Gaza’s unemployment rate is over 40 percent—one of the highest in the world.
No portion of the Gaza economy has been left untouched by the blockade.
Many of the basic raw materials and resources needed to produce goods in Gaza are blocked from entering Gaza, and exports are down nearly 85 percent from their pre-blockade levels. Electricity is available for no more than eight hours per day, fuel is limited, and in most areas of Gaza, access to water is severely restricted. Together these factors—combined with repeated Israeli military attacks on Gaza—have destroyed Gaza’s business and industry, resulting in the closure of 90 percent of factories and workshops.
Other key sectors, including fishing and farming, have also been impacted by the blockade. Under the Oslo Accords, Palestinian fishermen in Gaza should be able to fish anywhere within a 20 nautical-mile fishing zone. Since the blockade was imposed, however, Israel has allowed Palestinians to fish only within a zone between three and six nautical miles off the coast, negatively affecting the fishing industry and the livelihoods of those who rely on it. Farmers have also been devastated by the imposition of a no-go zone that extends up to one kilometer into Gaza along the border with Israel, which limits Palestinian access to 35 percent of prime agricultural land.

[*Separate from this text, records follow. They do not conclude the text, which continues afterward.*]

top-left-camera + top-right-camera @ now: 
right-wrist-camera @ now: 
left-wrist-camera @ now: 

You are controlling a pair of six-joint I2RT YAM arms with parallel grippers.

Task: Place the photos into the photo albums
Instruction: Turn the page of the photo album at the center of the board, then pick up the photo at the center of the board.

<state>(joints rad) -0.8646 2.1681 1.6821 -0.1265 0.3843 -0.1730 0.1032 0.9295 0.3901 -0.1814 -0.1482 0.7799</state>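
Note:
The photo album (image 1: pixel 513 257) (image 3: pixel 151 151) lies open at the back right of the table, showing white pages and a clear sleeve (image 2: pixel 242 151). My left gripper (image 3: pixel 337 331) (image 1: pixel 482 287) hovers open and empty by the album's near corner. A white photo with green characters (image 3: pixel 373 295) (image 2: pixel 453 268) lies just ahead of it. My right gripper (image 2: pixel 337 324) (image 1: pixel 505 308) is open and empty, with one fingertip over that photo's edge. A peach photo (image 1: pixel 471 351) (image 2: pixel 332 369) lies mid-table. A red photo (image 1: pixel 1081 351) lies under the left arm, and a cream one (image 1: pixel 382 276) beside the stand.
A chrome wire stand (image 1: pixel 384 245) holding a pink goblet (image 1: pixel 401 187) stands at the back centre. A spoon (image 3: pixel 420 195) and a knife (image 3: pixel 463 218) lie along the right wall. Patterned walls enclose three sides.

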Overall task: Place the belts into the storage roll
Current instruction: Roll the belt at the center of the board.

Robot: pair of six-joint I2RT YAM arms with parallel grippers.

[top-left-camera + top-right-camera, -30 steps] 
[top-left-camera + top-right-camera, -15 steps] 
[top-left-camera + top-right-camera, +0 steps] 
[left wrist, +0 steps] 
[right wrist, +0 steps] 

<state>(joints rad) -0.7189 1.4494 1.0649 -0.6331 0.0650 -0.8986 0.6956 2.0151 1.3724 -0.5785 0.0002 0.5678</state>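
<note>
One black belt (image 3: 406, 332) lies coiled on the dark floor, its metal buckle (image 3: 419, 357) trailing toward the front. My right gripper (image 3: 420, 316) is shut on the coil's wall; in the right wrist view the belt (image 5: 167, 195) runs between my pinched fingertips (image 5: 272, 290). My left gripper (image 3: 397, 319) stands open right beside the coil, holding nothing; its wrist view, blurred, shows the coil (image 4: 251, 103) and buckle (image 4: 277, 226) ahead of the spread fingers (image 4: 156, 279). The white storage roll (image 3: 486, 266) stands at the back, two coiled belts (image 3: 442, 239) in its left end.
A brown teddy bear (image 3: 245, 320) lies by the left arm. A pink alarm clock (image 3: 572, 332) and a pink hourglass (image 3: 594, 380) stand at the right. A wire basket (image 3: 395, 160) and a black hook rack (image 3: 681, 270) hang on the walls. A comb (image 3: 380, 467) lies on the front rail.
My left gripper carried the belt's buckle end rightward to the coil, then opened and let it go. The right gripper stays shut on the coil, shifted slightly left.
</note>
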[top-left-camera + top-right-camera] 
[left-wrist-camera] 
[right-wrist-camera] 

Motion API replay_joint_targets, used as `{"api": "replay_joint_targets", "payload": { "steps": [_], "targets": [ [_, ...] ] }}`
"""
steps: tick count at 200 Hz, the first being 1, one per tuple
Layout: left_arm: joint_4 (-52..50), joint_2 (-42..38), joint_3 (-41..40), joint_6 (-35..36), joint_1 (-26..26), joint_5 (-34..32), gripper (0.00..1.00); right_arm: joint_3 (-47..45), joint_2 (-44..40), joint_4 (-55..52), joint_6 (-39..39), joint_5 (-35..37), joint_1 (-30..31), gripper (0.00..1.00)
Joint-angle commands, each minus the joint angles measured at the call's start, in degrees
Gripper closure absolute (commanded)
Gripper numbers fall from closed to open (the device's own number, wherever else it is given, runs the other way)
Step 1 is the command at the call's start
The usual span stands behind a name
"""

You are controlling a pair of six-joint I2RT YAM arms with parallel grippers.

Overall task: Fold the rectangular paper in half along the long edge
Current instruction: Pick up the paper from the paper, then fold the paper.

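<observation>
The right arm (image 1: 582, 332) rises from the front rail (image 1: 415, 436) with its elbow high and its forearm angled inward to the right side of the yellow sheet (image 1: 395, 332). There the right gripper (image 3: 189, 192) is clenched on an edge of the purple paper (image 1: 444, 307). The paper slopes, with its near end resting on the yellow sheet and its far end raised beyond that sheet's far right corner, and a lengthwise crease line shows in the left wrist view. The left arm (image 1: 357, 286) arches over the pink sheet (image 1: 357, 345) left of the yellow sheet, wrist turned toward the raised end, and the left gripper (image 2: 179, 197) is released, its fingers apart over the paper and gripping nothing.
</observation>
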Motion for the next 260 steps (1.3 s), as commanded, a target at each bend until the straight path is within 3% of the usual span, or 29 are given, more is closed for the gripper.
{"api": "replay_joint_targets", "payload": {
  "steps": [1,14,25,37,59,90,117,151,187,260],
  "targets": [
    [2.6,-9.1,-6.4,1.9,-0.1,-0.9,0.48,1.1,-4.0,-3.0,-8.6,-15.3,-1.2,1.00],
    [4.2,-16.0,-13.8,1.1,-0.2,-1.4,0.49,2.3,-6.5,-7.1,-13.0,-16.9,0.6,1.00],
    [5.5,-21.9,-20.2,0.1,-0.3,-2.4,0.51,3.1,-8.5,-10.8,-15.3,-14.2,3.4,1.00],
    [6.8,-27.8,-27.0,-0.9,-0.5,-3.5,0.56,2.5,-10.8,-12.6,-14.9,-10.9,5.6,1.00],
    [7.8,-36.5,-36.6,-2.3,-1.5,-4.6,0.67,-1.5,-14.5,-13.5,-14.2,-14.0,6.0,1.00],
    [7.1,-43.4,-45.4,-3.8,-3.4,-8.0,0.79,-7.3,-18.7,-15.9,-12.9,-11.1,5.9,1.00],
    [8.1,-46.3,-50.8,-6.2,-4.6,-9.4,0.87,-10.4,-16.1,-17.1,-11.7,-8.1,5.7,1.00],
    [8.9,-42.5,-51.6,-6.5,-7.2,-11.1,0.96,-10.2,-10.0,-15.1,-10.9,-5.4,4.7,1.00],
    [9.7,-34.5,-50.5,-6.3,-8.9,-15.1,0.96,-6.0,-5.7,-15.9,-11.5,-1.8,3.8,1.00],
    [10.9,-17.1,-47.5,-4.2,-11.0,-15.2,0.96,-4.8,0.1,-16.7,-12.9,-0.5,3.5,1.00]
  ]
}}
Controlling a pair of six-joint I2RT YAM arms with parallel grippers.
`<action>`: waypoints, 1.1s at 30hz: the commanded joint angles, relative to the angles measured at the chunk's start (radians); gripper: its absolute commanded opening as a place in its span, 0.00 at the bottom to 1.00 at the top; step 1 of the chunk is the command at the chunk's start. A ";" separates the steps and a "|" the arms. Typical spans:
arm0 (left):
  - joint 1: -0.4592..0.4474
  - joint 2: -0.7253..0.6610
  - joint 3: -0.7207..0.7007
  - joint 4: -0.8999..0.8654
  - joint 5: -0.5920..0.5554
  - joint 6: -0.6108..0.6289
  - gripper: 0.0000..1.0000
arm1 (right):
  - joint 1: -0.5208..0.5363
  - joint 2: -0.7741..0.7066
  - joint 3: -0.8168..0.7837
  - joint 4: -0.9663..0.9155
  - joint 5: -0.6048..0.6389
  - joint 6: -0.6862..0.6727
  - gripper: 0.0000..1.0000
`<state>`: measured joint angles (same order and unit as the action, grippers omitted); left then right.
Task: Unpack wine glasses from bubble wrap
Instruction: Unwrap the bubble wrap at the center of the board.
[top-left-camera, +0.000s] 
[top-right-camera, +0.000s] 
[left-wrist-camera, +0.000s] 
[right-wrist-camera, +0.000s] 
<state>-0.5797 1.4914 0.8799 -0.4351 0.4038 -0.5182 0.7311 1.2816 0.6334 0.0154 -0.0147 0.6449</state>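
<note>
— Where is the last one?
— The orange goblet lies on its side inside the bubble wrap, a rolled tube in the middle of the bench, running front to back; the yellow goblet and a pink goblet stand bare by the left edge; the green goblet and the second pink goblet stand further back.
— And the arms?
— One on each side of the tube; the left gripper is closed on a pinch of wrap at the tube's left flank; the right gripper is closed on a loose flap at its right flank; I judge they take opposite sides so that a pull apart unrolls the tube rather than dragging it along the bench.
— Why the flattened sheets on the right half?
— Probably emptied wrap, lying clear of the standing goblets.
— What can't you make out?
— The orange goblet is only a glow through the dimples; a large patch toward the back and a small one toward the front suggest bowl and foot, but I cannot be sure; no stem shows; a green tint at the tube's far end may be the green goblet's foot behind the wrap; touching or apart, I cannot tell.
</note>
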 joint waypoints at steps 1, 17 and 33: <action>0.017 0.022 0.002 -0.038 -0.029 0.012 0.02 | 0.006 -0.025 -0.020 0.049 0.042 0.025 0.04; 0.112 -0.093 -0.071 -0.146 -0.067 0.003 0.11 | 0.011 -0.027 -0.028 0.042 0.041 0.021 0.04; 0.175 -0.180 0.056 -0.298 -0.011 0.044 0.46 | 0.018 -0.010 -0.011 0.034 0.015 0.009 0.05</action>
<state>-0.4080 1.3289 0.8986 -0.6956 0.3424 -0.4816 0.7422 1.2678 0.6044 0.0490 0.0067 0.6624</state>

- Gaza’s unemployment rate is over 40 percent—one of the highest in the world. Youth unemployment is over 60 percent.
- Since 2007, Gaza’s gross domestic product (GDP) has shrunk by 50 percent. Average income is now at least 31 percent lower than it was in 1994.
- In 2007 the garment industry accounted for 17 percent of Gaza’s GDP. Because of the blockade, 87 percent of garment factories have closed.
- Of the estimated 3,500 permits issued to Gaza traders to allow them to exit Gaza for business purposes, 1,600 were revoked during 2016 without explanation. During the same period, 160 of the total of 350 travel permits issued to prominent business people from Gaza were revoked without reason.